Organisation will condemn UKIP but not ISIS
The Tab reports that:
Hand-wringing delegates at the NUS blocked a vote to show solidarity with Iraqi Kurds and condemn Islamic State militants because they say it’s “Islamophobic”.
The bill called for the Union – which claims to represent UK students – to support unity between Muslims, condemn the bloody terror of ISIS (also known as the Islamic State), and support a boycott on people who fund the militants.
But the motion offended Black Students Officer Malia Bouattia, who said: “We recognise that condemnation of ISIS appears to have become a justification for war and blatant Islamaphobia.

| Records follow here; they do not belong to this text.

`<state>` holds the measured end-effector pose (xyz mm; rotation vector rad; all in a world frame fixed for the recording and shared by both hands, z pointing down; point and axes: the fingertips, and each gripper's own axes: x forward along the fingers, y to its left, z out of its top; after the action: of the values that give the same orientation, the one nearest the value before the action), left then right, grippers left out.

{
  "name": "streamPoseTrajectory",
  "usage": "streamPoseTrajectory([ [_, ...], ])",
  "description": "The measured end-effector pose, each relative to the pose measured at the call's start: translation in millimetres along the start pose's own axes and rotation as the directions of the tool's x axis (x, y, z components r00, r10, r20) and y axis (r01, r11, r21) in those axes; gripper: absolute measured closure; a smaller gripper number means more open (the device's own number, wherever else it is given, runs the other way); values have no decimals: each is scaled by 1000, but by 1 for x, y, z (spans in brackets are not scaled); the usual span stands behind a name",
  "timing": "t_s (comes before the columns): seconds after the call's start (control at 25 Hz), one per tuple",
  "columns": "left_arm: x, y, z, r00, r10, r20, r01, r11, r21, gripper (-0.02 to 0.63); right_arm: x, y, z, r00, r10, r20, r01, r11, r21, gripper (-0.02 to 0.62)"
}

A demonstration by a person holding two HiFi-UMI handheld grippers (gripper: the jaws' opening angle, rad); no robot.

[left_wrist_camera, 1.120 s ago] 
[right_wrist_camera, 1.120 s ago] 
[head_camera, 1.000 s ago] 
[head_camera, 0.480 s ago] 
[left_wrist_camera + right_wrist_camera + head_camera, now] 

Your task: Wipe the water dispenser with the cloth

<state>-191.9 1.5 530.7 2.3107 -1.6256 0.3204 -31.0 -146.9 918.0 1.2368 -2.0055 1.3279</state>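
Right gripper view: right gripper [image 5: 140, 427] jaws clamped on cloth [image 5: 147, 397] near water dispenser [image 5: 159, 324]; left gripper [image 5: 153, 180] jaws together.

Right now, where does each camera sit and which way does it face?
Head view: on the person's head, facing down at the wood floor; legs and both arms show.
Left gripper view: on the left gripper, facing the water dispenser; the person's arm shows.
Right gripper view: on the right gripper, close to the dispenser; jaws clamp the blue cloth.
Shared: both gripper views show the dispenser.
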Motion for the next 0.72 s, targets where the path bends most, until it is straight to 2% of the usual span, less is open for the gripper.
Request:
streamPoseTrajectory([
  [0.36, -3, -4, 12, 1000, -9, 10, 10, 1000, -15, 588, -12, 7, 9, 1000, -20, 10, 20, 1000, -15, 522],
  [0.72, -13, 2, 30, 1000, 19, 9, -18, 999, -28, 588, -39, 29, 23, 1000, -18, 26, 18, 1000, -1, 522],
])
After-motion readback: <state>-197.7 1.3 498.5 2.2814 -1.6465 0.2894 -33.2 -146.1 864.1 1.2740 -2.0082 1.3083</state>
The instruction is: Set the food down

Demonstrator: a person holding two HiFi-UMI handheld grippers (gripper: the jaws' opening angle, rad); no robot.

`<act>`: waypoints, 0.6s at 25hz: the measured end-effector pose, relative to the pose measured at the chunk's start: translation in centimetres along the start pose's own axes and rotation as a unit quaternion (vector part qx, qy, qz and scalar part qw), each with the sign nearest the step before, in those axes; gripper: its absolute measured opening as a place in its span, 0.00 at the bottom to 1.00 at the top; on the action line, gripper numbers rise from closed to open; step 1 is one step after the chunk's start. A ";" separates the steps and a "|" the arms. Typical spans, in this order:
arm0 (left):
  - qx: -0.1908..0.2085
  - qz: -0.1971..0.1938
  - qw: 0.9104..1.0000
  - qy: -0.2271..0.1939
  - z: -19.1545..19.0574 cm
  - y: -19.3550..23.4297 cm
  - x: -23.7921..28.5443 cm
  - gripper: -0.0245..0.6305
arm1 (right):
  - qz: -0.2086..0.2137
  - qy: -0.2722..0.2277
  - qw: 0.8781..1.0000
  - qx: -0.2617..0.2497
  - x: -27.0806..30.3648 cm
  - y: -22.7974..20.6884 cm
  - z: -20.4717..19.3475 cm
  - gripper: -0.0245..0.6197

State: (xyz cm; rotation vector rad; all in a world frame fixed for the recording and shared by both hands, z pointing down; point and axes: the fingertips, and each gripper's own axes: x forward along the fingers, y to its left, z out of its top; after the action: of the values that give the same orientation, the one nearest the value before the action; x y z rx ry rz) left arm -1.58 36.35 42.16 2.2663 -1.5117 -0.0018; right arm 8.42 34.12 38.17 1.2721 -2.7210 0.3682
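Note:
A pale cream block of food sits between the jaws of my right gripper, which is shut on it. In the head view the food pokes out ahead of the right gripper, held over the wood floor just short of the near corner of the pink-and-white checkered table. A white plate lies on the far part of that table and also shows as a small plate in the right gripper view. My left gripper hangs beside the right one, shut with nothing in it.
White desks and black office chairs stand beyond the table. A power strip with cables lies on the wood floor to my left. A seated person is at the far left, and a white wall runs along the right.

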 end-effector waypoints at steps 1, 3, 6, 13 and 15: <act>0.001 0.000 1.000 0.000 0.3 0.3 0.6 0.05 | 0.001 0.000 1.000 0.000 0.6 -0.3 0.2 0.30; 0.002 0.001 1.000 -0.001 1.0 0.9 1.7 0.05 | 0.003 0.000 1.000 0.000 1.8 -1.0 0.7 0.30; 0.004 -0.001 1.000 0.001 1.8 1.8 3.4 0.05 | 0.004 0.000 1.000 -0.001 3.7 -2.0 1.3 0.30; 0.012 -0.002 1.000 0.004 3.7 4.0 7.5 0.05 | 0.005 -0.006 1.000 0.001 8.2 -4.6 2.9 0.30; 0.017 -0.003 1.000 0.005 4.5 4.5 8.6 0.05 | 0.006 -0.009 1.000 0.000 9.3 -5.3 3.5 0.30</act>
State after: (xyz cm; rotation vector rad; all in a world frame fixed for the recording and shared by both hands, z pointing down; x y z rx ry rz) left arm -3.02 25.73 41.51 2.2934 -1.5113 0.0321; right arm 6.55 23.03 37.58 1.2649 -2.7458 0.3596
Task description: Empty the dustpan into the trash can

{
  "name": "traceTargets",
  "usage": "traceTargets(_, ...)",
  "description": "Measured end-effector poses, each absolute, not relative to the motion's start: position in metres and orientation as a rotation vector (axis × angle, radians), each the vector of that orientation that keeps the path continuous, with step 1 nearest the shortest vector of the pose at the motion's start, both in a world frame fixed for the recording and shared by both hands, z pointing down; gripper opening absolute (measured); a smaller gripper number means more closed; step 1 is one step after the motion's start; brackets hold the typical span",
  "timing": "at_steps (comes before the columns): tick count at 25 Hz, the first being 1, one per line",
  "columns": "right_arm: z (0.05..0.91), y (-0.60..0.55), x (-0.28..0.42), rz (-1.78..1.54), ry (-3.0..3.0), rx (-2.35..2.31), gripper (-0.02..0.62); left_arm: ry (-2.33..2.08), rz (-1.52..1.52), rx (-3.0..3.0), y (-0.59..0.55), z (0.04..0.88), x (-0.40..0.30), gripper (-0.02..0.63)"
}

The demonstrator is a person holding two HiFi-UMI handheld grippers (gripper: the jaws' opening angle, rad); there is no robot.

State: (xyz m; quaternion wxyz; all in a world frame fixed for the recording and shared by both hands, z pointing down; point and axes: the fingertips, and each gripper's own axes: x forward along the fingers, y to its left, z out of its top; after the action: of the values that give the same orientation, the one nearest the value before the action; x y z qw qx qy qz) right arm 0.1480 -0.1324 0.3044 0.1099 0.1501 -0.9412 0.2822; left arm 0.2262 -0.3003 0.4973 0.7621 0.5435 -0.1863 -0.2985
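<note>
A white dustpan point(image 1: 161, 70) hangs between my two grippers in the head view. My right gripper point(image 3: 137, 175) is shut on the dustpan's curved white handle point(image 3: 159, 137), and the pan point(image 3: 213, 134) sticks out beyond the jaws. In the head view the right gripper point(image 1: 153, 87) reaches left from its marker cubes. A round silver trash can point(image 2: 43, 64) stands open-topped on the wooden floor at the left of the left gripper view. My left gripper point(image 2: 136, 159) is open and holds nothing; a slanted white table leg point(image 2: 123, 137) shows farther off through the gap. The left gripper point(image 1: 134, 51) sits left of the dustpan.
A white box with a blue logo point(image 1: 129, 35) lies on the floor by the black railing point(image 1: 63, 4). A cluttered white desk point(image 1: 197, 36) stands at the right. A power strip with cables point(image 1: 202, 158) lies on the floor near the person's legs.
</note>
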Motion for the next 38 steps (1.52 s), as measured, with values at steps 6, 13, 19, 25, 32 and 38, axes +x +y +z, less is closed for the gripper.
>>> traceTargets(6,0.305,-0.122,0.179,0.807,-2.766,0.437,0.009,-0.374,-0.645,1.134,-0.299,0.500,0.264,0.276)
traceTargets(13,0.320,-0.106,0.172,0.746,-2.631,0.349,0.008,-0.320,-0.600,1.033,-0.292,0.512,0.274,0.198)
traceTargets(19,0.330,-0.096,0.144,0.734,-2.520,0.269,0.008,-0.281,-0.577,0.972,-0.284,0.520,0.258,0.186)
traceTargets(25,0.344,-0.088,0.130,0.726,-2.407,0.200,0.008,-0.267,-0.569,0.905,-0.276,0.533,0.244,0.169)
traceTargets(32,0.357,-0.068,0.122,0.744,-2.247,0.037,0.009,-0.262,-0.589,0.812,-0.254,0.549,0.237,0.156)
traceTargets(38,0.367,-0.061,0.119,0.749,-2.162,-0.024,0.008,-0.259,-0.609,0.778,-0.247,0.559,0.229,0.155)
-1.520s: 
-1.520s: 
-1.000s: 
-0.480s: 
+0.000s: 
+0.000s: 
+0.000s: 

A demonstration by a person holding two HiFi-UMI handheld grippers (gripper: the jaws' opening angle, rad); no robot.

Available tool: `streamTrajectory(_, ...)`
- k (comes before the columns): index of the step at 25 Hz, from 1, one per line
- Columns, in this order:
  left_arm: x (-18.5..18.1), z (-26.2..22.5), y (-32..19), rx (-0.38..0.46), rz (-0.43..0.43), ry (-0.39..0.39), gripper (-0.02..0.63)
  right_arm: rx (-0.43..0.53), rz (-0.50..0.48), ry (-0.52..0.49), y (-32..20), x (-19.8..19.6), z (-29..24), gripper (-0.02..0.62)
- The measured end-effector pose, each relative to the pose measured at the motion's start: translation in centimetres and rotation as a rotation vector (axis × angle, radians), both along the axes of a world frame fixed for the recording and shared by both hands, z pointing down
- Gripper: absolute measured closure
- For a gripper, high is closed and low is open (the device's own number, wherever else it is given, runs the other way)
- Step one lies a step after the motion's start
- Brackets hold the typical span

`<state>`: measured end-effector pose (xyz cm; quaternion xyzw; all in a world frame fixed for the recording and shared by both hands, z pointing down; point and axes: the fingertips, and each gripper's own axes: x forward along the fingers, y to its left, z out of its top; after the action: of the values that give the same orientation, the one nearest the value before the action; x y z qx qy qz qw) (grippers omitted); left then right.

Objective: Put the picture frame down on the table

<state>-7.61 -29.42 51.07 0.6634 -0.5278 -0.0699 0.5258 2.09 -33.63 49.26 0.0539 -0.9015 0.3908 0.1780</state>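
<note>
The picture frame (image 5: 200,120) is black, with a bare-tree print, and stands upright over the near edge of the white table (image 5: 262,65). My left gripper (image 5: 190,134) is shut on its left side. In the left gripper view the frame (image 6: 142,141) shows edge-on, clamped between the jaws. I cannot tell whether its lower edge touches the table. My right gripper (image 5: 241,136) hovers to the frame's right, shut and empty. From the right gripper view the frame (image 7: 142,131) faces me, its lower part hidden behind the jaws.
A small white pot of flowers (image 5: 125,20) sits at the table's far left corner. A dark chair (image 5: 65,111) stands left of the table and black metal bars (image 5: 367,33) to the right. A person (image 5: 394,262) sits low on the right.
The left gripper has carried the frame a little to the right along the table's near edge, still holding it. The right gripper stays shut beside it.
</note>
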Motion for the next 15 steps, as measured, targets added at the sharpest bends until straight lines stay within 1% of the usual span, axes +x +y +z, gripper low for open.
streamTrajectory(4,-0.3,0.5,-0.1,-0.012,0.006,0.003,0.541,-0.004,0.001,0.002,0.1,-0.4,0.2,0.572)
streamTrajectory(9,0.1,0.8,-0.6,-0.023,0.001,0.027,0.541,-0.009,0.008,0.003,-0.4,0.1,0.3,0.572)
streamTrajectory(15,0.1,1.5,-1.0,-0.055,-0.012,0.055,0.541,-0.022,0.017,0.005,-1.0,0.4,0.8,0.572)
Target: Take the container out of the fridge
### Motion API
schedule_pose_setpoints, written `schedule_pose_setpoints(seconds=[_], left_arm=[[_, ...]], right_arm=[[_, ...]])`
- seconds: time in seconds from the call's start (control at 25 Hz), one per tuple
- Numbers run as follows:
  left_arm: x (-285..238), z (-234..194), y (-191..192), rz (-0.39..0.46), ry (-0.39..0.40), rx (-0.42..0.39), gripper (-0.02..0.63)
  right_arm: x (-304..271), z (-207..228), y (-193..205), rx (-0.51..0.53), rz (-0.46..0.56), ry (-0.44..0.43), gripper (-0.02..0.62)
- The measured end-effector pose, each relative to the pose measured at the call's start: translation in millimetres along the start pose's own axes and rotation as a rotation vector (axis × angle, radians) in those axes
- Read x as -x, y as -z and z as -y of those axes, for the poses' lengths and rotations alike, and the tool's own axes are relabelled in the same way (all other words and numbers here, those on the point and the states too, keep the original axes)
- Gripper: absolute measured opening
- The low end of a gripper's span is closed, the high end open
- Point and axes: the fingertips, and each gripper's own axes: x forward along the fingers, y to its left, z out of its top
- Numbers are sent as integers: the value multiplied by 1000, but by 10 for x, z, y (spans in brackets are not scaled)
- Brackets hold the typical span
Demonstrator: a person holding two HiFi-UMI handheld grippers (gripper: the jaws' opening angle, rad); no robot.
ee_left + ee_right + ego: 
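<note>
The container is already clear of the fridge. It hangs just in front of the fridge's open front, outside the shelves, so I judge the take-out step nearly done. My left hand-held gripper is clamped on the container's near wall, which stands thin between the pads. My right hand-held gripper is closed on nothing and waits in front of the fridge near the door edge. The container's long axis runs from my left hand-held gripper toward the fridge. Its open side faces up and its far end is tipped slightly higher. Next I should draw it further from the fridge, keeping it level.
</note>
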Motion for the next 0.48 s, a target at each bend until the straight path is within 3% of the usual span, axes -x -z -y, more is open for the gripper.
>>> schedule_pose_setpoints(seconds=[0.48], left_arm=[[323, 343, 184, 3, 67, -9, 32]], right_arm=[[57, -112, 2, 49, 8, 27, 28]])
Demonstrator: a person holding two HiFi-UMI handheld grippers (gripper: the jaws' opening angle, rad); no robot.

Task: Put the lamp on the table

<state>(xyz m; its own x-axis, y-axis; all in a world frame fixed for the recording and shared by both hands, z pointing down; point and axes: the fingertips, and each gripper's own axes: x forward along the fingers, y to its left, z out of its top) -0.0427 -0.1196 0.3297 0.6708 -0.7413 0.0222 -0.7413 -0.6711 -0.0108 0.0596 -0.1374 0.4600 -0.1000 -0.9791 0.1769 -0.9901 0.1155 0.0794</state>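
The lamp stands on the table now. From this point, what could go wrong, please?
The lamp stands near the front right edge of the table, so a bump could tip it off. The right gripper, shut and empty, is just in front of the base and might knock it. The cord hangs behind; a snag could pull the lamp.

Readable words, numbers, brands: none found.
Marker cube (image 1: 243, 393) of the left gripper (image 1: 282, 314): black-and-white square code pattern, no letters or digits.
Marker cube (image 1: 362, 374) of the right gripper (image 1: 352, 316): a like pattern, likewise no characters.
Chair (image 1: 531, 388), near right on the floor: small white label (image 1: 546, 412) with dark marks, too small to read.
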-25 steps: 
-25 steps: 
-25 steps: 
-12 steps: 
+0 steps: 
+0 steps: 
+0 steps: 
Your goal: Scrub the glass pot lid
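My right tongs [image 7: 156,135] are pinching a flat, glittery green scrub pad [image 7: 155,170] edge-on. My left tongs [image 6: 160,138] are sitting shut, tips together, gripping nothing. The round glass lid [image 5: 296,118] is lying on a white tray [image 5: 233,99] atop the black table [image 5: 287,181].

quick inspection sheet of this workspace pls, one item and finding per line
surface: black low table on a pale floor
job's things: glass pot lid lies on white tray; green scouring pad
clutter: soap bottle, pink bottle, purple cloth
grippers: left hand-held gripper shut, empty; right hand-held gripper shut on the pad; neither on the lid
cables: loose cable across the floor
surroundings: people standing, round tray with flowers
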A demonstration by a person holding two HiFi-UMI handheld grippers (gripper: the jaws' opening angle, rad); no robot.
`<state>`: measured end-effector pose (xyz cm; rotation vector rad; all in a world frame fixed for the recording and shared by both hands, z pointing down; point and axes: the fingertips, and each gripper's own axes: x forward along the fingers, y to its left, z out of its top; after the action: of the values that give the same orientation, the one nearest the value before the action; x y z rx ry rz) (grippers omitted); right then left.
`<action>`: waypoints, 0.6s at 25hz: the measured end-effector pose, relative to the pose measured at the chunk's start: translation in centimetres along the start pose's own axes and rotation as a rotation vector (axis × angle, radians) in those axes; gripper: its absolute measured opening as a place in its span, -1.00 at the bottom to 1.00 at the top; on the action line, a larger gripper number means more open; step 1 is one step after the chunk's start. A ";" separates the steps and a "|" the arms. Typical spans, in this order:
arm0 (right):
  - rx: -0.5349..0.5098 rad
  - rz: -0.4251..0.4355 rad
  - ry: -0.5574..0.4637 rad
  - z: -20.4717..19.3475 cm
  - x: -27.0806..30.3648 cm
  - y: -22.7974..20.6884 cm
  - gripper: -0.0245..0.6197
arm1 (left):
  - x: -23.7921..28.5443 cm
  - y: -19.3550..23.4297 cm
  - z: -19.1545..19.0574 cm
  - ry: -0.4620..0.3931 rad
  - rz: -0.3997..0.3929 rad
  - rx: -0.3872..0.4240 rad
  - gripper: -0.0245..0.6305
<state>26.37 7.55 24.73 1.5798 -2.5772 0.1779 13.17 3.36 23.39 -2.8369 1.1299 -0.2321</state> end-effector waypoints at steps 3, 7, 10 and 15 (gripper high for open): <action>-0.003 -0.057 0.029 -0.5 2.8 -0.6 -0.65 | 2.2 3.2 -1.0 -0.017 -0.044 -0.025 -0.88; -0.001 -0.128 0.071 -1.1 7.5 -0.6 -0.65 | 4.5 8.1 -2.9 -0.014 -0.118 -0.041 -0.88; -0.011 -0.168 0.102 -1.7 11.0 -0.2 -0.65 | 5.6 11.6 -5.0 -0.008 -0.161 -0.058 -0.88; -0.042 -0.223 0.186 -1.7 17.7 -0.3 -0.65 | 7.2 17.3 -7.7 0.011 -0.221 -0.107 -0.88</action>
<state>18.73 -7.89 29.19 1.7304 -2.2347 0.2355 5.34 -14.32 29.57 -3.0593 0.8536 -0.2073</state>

“This rhetoric exacerbates the issue at hand and in essence is a further attack on those we aim to defend.”
In the same meeting the NUS passed a motion to boycott UKIP and email every student in the country on polling day telling them to do the same – effectively meaning they find it easier to condemn UKIP than ISIS.
This represents many of the problems with the way the organisation adopts political stances taken to a self-parodic extreme. My experience of being involved in student politics is that those most active in it tend to see it as a platform for advancing their personal politics.* It gets treated like a debating society or discussion group in which one is free to expound whatever views or hobbyhorses take your fancy. It occurs to too few student politicians that purporting to represent a politically heterogeneous body of students should actually serve as a constraint on your ability to take stances.
A question that seldom gets asked is ‘does a student union really need a stance on this’? A clear majority of students might dislike UKIP but there is nonetheless a plurality of views on the topic; why try and erase that? And why does the NUS need to say that it’s against ISIS? Isn’t that just fatuous?